Ginsberg is the latest specialist to devote his time and energy to Kabul’s Ashiana project: a series of drop-in centres which aim to provide a safe haven where such children can rest, play games and learn new skills that may help them escape the grinding poverty and often dangerous situations their low-paying jobs can lead them into.


Ashiana – the word means “nest” in the Dari language – was founded in 1995 by Mohammad Yousef with assistance from the Swiss non-governmental organisation Terre des Hommes.


There are currently more than 2000 boys and girls aged from six to 16 registered at five Ashiana centres in Kabul.


The street-working problem is a huge one. The United Nations High Commissioner for Refugees, UNHCR, has identified 28,000 children who beg and work in Kabul’s streets.


Many of the children who are registered with Ashiana are their family’s main breadwinners, and while they are not homeless as such, all their waking hours are spent trying to make money in the streets. They do any work they can find, from selling water, cigarettes and newspapers to washing cars and hailing taxis for a commission of 500 Afghanis, less than two US cents.


Dressed in an old black dress with a white scarf wrapped around her head, 13-year-old Vida spends her day wandering around Kabul’s bazaars selling water for the equivalent of a dollar or two a day.


Even though she struggles to make enough money to survive, the harsh reality of her life on Kabul’s streets has not destroyed her ambition. “I want to be famous, and I’d like to be a doctor one day,” she told IWPR.


It is just these kinds of dreams that people such as Ginsberg, who works for Australian Volunteers International, want to encourage in the Ashiana children.


“An entire generation of Afghan children has known nothing but war. They are suffering from various traumas that growing up in a battle zone inflicts on a child,” he said. “What I see in these kids is fear and distrust of authority. It’s a post-Taleban mentality.”


The process of healing the scars of war and encouraging the children to let go of their fear, pain and despair is an arduous one.


Ginsberg specialises in trauma debriefing. While he tailors his activities to the needs of those he is trying to help, the goal is the same in each case: to help the children move forward into the future with a renewed sense of self-esteem and optimism.


Play is an essential part of Ginsberg’s approach. During their few hours at the centre, usually in the mornings before they start work, he encourages the Ashiana children to take part in games such as volleyball or tossing a Frisbee to help them to relax and enjoy the moment.

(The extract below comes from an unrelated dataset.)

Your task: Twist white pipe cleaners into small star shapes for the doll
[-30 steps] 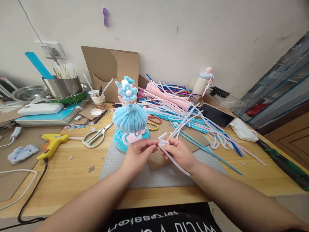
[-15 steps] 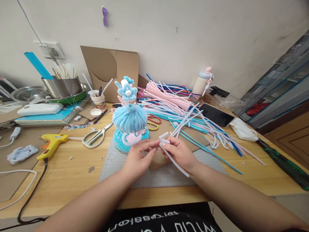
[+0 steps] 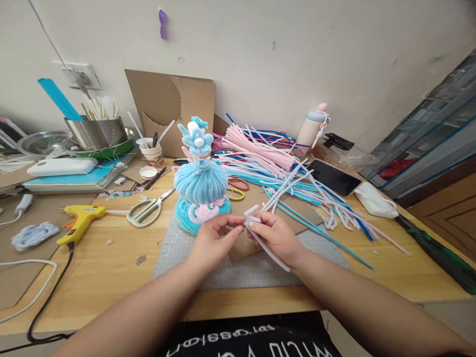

“Children learn through play, and this allows them to let go of their fear and anger,” said Ginsberg, who uses team sports to forge an understanding of cooperation and fair play. Physical activity also causes the body to produce what the psychologist calls “happy hormones,” or endorphins, which help foster a sense of relaxed well-being.


“The body pushes trauma down and keeps on functioning. The trick is to let go of the pain,” he said. For the street-working children, such games and playing are something that they have completely missed out on.


The teaching of vocational skills is an integral part of Ashiana’s programme, and the children can take part in workshops specialising in painting, electrical repair, calligraphy, carpentry and flower making. The electronics classes are very popular, especially with the older boys.


“It’s giving me the chance to become something else,” said 16-year-old Abdul Seeyer. “I was selling cigarettes on the streets before and it was dangerous, because a lot of people in that business also sell other kinds of drugs, and they wanted me to push them as well.”


He now sells newspapers supplied by Ashiana and dreams of having his own electronic repair shop one day.


The workers at the centres do what they can, but they are hampered by a severe lack of funding. The influx of foreign aid agencies into Afghanistan has resulted in skyrocketing rents and prices in the capital, and Aschiana is now struggling to survive.


Project director Mohammad Yusouf explained that with a budget of just four US dollars per child per month, it is difficult to provide basics such as food on a daily basis.


However, the work goes on, and the volunteers are highly committed. “The vast majority of these children here are good kids, and they deserve the best we can give them,” said Ginsberg.